The response should consist of every line below, unchanged.

[[ THE RECORDS open ]]

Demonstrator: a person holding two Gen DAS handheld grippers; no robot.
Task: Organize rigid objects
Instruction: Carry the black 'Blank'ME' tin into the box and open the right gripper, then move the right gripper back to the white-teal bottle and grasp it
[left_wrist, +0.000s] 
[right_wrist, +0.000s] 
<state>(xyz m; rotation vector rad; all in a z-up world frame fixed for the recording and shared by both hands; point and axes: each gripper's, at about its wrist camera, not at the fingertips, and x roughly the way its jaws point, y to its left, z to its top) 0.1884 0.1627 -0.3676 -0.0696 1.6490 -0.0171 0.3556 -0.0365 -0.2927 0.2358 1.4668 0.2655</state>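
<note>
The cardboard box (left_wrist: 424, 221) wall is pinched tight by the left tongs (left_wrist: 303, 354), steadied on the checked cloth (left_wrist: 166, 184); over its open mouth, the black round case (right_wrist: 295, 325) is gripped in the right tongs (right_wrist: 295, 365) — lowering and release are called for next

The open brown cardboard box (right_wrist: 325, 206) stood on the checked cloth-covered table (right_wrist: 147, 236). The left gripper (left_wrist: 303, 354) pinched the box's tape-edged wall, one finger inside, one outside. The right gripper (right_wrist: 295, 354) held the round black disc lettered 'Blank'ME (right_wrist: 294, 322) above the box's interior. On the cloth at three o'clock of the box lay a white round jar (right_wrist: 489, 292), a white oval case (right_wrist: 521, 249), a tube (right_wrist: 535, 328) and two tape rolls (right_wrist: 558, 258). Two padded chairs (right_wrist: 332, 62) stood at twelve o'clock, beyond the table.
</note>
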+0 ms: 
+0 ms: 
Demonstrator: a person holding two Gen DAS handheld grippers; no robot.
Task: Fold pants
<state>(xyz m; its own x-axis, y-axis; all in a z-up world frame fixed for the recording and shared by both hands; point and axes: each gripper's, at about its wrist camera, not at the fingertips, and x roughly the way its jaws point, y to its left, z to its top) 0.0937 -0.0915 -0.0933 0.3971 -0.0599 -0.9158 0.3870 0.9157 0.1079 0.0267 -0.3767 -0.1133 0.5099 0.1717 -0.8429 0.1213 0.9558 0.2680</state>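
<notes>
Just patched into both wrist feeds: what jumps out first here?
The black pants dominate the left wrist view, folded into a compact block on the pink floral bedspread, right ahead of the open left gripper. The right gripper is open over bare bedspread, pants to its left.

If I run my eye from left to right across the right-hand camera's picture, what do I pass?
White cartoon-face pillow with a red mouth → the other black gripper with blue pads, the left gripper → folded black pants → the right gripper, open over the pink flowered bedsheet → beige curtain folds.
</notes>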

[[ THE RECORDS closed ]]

RESULT FOR THIS TASK
Demonstrator: a person holding two Gen DAS handheld grippers; no robot.
Task: Organize rigid objects
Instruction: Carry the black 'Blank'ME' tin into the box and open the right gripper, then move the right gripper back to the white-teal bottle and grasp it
[left_wrist, +0.000s] 
[right_wrist, +0.000s] 
<state>(xyz m; rotation vector rad; all in a z-up world frame fixed for the recording and shared by both hands; point and axes: each gripper's, at about its wrist camera, not at the fingertips, and x roughly the way its jaws point, y to its left, z to its top) 0.1884 0.1627 -0.3676 -0.0696 1.6490 -0.0171 0.3556 -0.0365 -0.2927 0.2358 1.4668 0.2655</state>
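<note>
The cardboard box (left_wrist: 424, 221) wall is pinched tight by the left tongs (left_wrist: 303, 354), steadied on the checked cloth (left_wrist: 166, 184); over its open mouth, the black round case (right_wrist: 295, 325) is gripped in the right tongs (right_wrist: 295, 365) — lowering and release are called for next

The open brown cardboard box (right_wrist: 325, 206) stood on the checked cloth-covered table (right_wrist: 147, 236). The left gripper (left_wrist: 303, 354) pinched the box's tape-edged wall, one finger inside, one outside. The right gripper (right_wrist: 295, 354) held the round black disc lettered 'Blank'ME (right_wrist: 294, 322) above the box's interior. On the cloth at three o'clock of the box lay a white round jar (right_wrist: 489, 292), a white oval case (right_wrist: 521, 249), a tube (right_wrist: 535, 328) and two tape rolls (right_wrist: 558, 258). Two padded chairs (right_wrist: 332, 62) stood at twelve o'clock, beyond the table.
</note>
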+0 ms: 
+0 ms: 
Demonstrator: a person holding two Gen DAS handheld grippers; no robot.
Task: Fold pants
<state>(xyz m; its own x-axis, y-axis; all in a z-up world frame fixed for the recording and shared by both hands; point and axes: each gripper's, at about its wrist camera, not at the fingertips, and x roughly the way its jaws point, y to its left, z to its top) 0.0937 -0.0915 -0.0933 0.3971 -0.0599 -0.9158 0.3870 0.9157 0.1079 0.0267 -0.3767 -0.1133 0.5099 0.1717 -0.8429 0.1213 0.9558 0.2680</state>
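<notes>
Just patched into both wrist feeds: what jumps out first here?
The black pants dominate the left wrist view, folded into a compact block on the pink floral bedspread, right ahead of the open left gripper. The right gripper is open over bare bedspread, pants to its left.

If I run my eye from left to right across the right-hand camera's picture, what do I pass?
White cartoon-face pillow with a red mouth → the other black gripper with blue pads, the left gripper → folded black pants → the right gripper, open over the pink flowered bedsheet → beige curtain folds.
</notes>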

The exercise requires nothing more.